Deloitte under fire over scandal at Malaysian investment firm tied to PM’s millions

The Malaysian state investment firm at the heart of the corruption scandal involving allegations that $700 million in public funds was funneled into the personal bank accounts of prime minister Najib Razak is audited by Deloitte, one of the Big Four accounting firms.

Now tough questions are being raised over Deloitte’s failure to red-flag the suspicious transactions at IMDB, as well as the fund’s $11.1 billion debt and that some investments have benefited donors to Razak’s political party.

Last year, blue-chip accounting firm KPMG refused to sign off on IMDB’s financials, Nur Jazlan, the chairman of Malaysia’s audit committee told the New York Times. The fund quickly signed up Deloitte, which was considered a good sign by some officials such as Jazlan who said “They wouldn’t sanction the accounts if there was a problem.”

Now, in the wake of all the revelations about problems at the fund, 1MDB and Deloitte are both being probed by the Malaysian Institute of Accountants.
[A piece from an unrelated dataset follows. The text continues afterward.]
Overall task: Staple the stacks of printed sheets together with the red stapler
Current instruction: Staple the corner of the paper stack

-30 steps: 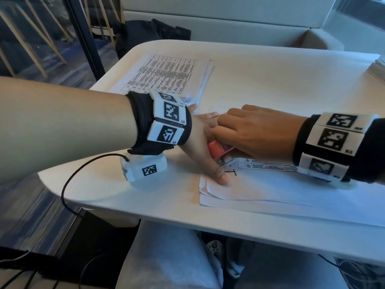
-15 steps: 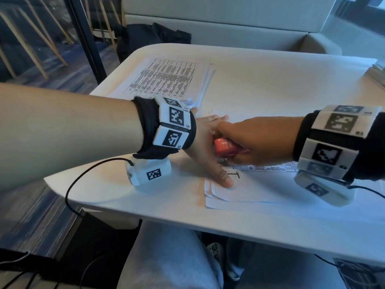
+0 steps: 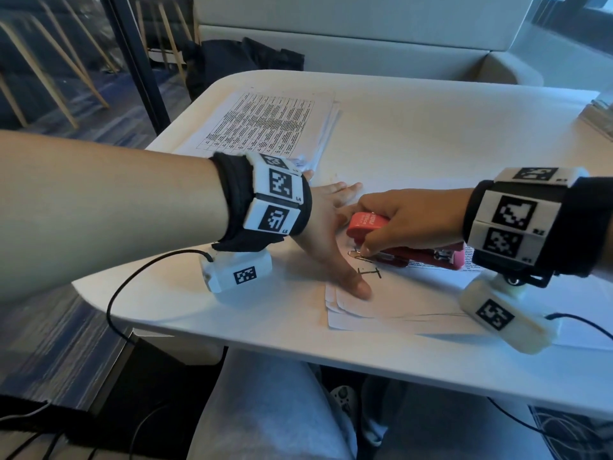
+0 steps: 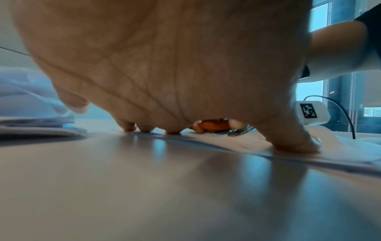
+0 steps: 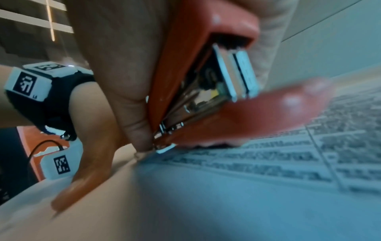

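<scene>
My left hand (image 3: 326, 234) lies flat on the near stack of printed sheets (image 3: 414, 303), and its thumb (image 4: 294, 143) presses on the corner. My right hand (image 3: 408, 220) grips the red stapler (image 3: 368, 224) just right of the left hand, over the stack's top left corner. The stapler (image 5: 206, 78) gapes, with its top arm lifted off its base. A metal paper clip (image 3: 360, 255) sits on the sheets under the stapler's nose. The top sheet (image 5: 288, 163) carries a printed table.
A second stack of printed sheets (image 3: 265, 124) lies at the table's far left, beyond my left hand. The white table (image 3: 447, 134) has a rounded near edge close to my lap. A cable (image 3: 132, 280) hangs from the left wrist camera.
My right hand has drawn the stapler back to the right and lifted it, so its arms now stand apart and the paper clip shows. My left hand still presses on the stack.
</scene>
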`<act>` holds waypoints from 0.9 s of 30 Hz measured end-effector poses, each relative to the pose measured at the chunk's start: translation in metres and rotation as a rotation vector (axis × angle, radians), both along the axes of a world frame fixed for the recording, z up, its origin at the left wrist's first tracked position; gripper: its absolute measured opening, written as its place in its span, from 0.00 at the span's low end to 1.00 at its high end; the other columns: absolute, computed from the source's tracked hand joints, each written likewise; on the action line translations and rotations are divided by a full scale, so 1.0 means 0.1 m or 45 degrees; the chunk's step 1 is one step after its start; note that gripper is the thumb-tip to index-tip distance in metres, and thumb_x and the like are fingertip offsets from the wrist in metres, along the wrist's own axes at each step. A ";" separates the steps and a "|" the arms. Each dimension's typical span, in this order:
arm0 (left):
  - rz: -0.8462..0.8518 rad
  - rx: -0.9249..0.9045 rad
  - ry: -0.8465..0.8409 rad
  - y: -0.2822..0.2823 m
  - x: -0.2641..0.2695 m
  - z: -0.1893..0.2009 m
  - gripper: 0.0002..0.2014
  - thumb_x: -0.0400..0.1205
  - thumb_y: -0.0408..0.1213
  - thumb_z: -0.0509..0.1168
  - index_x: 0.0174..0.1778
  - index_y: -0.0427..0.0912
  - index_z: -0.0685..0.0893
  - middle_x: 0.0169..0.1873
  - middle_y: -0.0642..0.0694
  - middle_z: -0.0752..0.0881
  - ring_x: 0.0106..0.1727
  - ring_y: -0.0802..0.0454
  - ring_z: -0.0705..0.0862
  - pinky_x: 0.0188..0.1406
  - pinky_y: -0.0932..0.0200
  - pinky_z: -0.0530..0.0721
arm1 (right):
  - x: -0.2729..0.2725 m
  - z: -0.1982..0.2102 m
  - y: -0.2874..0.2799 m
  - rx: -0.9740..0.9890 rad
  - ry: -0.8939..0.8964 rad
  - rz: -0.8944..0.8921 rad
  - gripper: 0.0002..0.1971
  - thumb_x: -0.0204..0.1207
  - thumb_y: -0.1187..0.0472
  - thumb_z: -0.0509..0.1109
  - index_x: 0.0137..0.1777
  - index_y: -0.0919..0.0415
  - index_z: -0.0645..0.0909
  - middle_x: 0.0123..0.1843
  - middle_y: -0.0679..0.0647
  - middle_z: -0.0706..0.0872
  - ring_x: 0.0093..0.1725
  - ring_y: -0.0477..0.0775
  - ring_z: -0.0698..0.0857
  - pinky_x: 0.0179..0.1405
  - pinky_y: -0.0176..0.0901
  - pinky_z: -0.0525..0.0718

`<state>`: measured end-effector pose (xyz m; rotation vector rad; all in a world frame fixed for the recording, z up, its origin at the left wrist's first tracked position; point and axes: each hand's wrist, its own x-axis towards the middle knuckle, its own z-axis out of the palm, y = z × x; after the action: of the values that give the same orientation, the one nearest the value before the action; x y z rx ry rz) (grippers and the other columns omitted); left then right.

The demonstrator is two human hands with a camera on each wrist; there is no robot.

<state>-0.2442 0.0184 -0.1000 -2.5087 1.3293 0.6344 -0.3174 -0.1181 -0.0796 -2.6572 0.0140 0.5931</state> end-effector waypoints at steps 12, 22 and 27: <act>-0.005 -0.027 0.010 -0.03 0.06 -0.06 0.69 0.42 0.88 0.52 0.78 0.67 0.31 0.81 0.55 0.28 0.82 0.54 0.28 0.77 0.30 0.33 | -0.07 0.02 -0.05 0.085 -0.065 -0.049 0.13 0.72 0.53 0.75 0.52 0.54 0.77 0.47 0.55 0.86 0.45 0.57 0.87 0.47 0.52 0.86; -0.015 -0.020 0.019 -0.03 0.05 -0.04 0.67 0.43 0.87 0.53 0.78 0.69 0.34 0.82 0.54 0.31 0.83 0.51 0.32 0.80 0.36 0.38 | -0.09 -0.02 -0.10 0.199 -0.119 -0.065 0.09 0.74 0.53 0.73 0.48 0.47 0.75 0.42 0.49 0.84 0.37 0.48 0.84 0.34 0.38 0.80; -0.030 0.012 0.043 -0.02 0.05 0.00 0.68 0.46 0.85 0.58 0.80 0.66 0.36 0.81 0.53 0.28 0.82 0.51 0.28 0.80 0.41 0.33 | -0.10 -0.02 -0.07 0.181 -0.107 -0.024 0.10 0.73 0.52 0.74 0.48 0.46 0.75 0.42 0.47 0.84 0.38 0.48 0.85 0.35 0.37 0.81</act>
<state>-0.2391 0.0161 -0.1004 -2.4820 1.3620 0.6792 -0.3275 -0.1249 -0.0812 -2.5384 -0.0264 0.4578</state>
And officials from both Deloitte and KPMG have both been hauled in to testify over their apparent lack of oversight at parliamentary hearings led by the Public Accounts Committee, where the firms vigorously defended their accounting and auditing.

Opposition lawmakers have alleged that Deloitte failed to report dubious transactions unearthed while auditing 1MBD’s books. Though it seems like a conflict of interest given that the firm is also the subject of a probe, the committee asked Deloitte to expedite its current audit of the fund and to report the results to parliament.